• EXERCISE DIRECTIONS: For this exercise, return only the lines in the records below from the one holding "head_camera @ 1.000" through the one holding "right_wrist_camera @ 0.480", including both, exactly as they appear and without pictures.

• EXERCISE INPUT:
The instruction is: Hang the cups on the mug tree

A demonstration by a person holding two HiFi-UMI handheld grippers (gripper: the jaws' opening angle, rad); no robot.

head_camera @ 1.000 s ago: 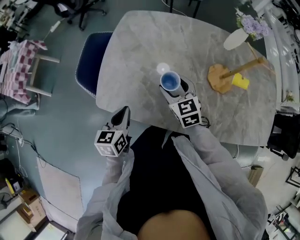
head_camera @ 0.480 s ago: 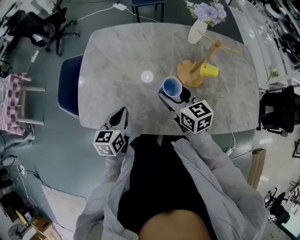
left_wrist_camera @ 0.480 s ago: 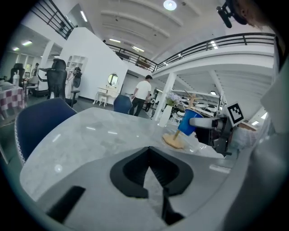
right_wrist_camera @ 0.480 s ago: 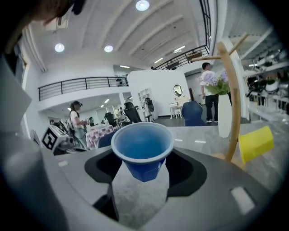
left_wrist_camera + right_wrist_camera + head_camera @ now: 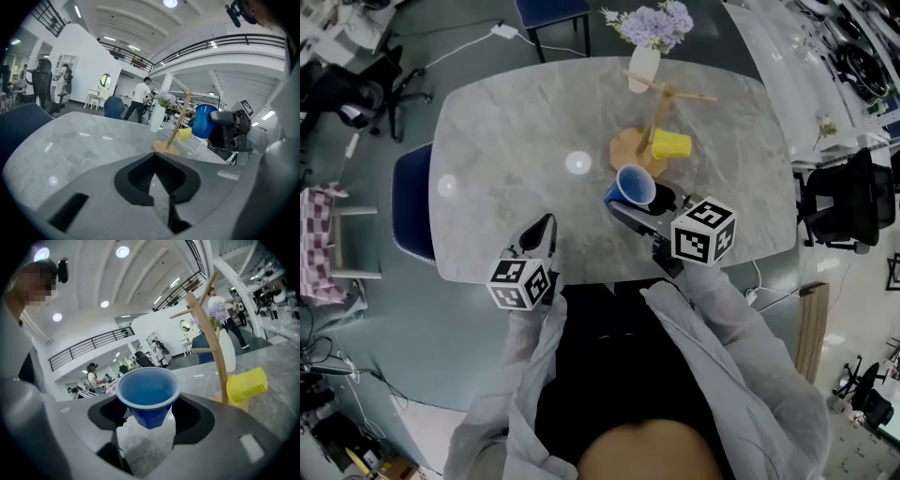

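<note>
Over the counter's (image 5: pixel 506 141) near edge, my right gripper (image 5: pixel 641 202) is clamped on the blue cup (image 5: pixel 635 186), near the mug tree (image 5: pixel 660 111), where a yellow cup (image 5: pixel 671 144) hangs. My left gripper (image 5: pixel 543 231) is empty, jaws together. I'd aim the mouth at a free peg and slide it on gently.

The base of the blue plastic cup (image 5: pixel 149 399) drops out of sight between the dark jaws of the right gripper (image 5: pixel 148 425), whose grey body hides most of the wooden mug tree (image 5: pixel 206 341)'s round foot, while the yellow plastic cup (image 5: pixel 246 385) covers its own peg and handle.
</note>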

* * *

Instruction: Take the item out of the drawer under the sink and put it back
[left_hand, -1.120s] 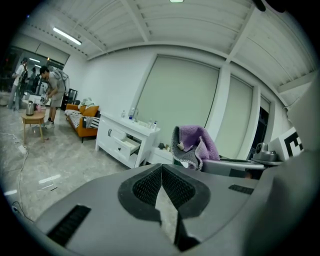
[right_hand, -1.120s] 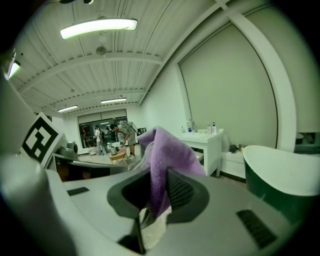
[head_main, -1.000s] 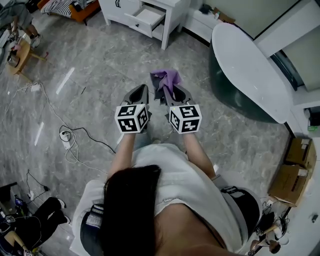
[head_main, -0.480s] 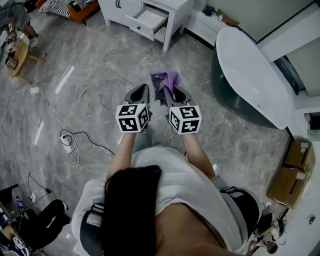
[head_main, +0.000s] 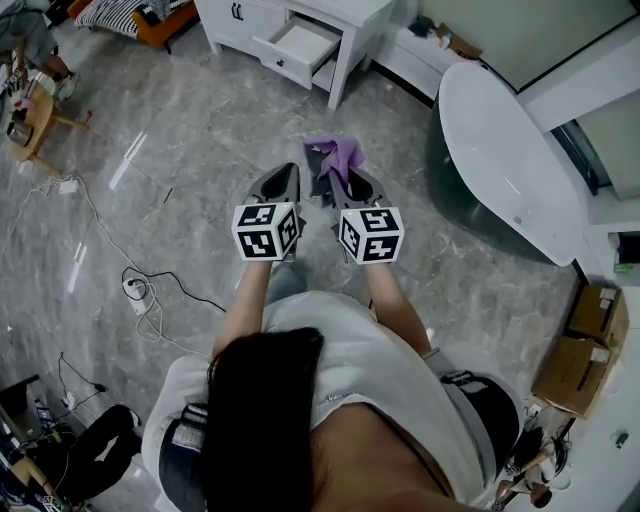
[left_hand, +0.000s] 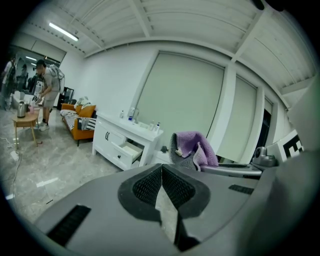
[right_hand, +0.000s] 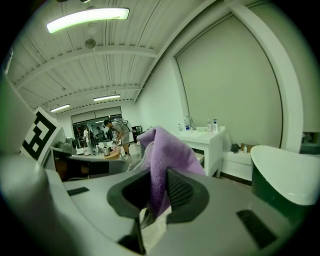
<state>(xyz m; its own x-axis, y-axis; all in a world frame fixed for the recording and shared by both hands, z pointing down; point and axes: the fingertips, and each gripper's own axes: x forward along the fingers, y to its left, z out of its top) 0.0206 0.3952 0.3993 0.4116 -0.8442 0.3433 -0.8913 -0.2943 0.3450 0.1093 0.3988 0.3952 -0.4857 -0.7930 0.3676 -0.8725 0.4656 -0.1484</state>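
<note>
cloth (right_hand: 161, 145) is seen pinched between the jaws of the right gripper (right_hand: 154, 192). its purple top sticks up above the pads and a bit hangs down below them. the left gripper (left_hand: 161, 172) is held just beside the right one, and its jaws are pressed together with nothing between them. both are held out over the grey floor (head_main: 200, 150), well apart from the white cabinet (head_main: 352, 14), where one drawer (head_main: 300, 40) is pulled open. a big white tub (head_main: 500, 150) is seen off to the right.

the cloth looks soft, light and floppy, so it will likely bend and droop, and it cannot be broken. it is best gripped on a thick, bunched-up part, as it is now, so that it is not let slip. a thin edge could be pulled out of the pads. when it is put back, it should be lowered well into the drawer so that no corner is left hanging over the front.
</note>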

• ANSWER SPACE:
head_camera @ 1.000 s ago: 
head_camera @ 0.480 s ago: 
left_wrist_camera @ 0.480 s ago: 
right_wrist_camera @ 0.480 s ago: 

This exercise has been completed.